[ACTIVITY] Look over the material for the string "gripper". Copy every line where it turns up.

[COLLECTED DATA]
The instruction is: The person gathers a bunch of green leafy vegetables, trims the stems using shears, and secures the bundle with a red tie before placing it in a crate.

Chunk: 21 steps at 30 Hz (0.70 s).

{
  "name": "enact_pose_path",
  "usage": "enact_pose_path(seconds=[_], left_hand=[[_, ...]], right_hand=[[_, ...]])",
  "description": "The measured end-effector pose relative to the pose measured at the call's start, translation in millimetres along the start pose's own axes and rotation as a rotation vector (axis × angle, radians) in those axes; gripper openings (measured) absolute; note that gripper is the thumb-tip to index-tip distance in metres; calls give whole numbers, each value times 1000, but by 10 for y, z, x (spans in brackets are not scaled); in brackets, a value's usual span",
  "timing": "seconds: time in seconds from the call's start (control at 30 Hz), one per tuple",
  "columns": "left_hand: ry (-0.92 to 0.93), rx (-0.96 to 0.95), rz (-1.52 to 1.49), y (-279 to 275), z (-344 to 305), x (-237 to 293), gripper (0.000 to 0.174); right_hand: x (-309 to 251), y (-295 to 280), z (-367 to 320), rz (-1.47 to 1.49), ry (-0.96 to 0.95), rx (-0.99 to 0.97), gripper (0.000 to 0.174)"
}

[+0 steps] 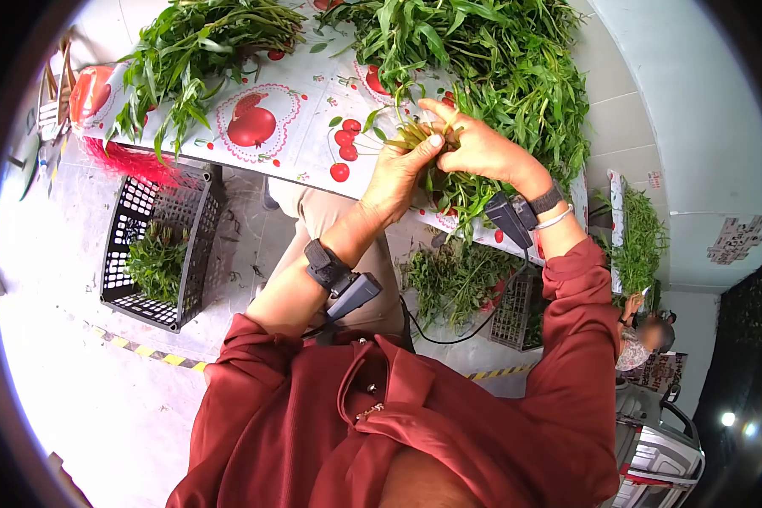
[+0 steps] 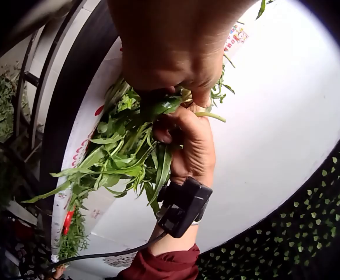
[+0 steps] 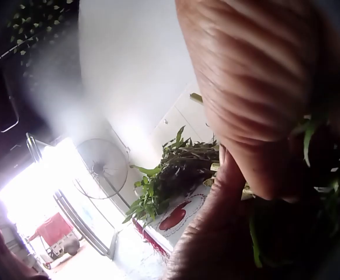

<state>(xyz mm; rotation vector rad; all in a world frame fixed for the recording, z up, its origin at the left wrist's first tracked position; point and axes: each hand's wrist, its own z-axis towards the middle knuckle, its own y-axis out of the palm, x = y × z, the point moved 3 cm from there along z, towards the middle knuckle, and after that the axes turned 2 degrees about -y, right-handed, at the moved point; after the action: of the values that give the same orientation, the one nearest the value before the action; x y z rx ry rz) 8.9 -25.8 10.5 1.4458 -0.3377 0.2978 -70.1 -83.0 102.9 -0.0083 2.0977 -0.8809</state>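
Observation:
Both hands meet at the table's near edge around one bunch of long-leaved greens (image 1: 413,135), which look like water spinach. My left hand (image 1: 391,182) grips the bunch from below, its thumb laid along the stems. From the other side, my right hand (image 1: 489,154) curls its thumb and fingers around the same stems. In the left wrist view the leaves (image 2: 120,154) hang down beside the right hand (image 2: 196,143), and one cut stem (image 2: 211,116) sticks out past the fingers. The right wrist view shows mostly palm, with the held greens dark behind it.
A big heap of greens (image 1: 516,59) covers the table's right side; a smaller pile (image 1: 207,46) lies left on the fruit-print tablecloth (image 1: 300,110). Below stand a black crate (image 1: 190,279) with greens and another crate (image 1: 510,317). A cable (image 1: 457,340) hangs near my lap.

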Motion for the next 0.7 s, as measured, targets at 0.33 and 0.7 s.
enact_pose_path(seconds=[0.33, 0.7], left_hand=[[-5, 5, 115, -15, -6, -21, 29], [129, 98, 95, -46, 34, -50, 26]], right_hand=[[111, 92, 125, -76, -50, 2, 91], [-183, 1, -214, -521, -220, 207, 73]])
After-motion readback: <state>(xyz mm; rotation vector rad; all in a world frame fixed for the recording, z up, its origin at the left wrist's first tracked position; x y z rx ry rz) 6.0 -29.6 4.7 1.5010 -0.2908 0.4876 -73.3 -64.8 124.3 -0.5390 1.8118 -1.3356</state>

[RESPONSE]
  "description": "The measured end-effector pose relative to the pose measured at the call's start, translation in millimetres along the start pose's own axes and rotation as a rotation vector (axis × angle, radians) in those axes; gripper openings (measured) absolute; note that gripper is the thumb-tip to index-tip distance in metres; calls give whole numbers, each value times 1000, but by 10 for y, z, x (spans in brackets are not scaled); in brackets, a value's usual span",
  "columns": "left_hand: ry (-0.92 to 0.93), rx (-0.96 to 0.95), rz (-1.52 to 1.49), y (-279 to 275), z (-344 to 305), x (-237 to 293), gripper (0.000 to 0.174); right_hand: x (-309 to 251), y (-295 to 280), z (-367 to 320), rz (-1.47 to 1.49), ry (-0.96 to 0.95), rx (-0.99 to 0.97), gripper (0.000 to 0.174)"

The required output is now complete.